Primary Risk Drivers
Below is a snapshot of domains that materially influence the MARA Rating.
Clinical effectiveness
The clinical evidence for loncastuximab tesirine is derived from a single-arm Phase 2 trial (LOTIS-2) which reported a 48% overall response rate and a 25% complete remission rate. However, there was no direct comparison with standard treatments, leading to uncertainty about its relative effectiveness. Indirect comparisons suggest it may be as effective as polatuzumab plus BR but with considerable uncertainty, thus justifying a B++ rating.
Cost effectiveness
The cost-effectiveness estimates for loncastuximab tesirine compared to chemotherapy are likely below the acceptable threshold of £20,000 per QALY gained, making it marginally cost-effective. However, it is more expensive than polatuzumab plus BR, which affects its overall cost-effectiveness perception, justifying an A rating.
Quality of life
The document does not provide specific data on HRQoL improvements associated with loncastuximab tesirine. While it mentions the severe impact of DLBCL and HGBL on patients’ lives, the absence of robust HRQoL data leads to a B+ rating, indicating no demonstrated benefit over standard care.
Supporting Domains
Safety and Adverse Effects
Loncastuximab tesirine has been reported to have a good safety profile with manageable adverse effects. The committee noted that it was well-tolerated in trials, which supports a strong safety rating, though some adverse effects were acknowledged.
Comparator Selection
The comparators selected for the evaluation, including polatuzumab plus BR and chemotherapy, are relevant and reflect current treatment practices. The committee concluded that these comparators were appropriate despite the evolving treatment landscape.

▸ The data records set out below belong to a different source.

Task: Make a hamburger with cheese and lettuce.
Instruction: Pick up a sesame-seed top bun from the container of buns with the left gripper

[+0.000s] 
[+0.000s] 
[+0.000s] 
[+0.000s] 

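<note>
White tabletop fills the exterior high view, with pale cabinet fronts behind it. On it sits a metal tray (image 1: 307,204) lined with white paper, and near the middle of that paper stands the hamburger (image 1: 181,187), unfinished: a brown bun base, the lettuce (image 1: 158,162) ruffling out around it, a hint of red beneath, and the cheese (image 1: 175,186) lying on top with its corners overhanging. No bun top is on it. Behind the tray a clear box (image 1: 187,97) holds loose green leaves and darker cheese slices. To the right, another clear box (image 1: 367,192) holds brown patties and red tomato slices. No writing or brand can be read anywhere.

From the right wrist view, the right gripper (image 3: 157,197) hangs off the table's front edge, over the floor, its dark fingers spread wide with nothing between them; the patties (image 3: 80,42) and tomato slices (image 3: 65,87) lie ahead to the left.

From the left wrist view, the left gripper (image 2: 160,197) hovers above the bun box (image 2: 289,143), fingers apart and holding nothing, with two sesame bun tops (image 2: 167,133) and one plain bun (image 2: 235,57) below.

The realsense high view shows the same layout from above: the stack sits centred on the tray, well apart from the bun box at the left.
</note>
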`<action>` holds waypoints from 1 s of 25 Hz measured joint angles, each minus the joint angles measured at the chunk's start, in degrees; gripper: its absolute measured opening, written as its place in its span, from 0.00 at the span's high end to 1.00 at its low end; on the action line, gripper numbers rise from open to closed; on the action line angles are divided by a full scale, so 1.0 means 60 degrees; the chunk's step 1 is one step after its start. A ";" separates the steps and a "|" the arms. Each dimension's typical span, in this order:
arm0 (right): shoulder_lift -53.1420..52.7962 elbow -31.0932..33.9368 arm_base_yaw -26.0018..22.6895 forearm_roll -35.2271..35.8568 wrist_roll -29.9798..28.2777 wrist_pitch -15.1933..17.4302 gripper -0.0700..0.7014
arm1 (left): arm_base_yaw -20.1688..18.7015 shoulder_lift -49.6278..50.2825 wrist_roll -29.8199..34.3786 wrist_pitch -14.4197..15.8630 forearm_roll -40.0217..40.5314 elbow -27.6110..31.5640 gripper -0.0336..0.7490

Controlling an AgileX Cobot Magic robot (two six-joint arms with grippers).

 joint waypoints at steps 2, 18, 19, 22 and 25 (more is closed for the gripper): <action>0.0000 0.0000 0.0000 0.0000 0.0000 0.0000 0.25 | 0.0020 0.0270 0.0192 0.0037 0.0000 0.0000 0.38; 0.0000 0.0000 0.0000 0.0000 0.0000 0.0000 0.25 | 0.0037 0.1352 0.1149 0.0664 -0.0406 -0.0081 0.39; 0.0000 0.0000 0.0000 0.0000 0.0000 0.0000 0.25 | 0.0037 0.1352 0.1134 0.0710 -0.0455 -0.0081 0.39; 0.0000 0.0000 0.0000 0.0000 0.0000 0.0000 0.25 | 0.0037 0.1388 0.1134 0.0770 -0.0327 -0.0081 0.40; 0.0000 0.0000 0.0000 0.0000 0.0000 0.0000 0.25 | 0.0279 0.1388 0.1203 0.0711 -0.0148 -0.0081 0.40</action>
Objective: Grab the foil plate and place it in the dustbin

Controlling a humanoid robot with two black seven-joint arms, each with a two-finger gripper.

Patient Population and Subgroups
The trial population included patients with relapsed or refractory DLBCL and HGBL, which is representative of the intended patient population. However, there are some limitations in subgroup analyses, but overall, the population is considered broadly generalizable.
Care Pathway Integration
Loncastuximab tesirine can be integrated into existing treatment pathways with minor adjustments, as it is administered as a single infusion. This ease of integration supports a strong rating.
Resource Use and Cost Implications
While the treatment is expected to have a manageable budget impact, the overall resource burden is notable due to its high cost compared to alternatives. This leads to a B++ rating, indicating some concerns about resource implications.
Evidence Quality and Robustness
The evidence base is primarily from a single Phase 2 trial with indirect comparisons, which introduces uncertainty and potential biases. While the trial was well-conducted, the lack of direct comparative evidence limits the robustness of the findings.
Uncertainty, Sensitivity, and Broader Impacts
There are significant uncertainties regarding the indirect comparisons and the assumptions made in the economic model. The committee noted these uncertainties but did not find them sufficient to block the recommendation, leading to a B+ rating.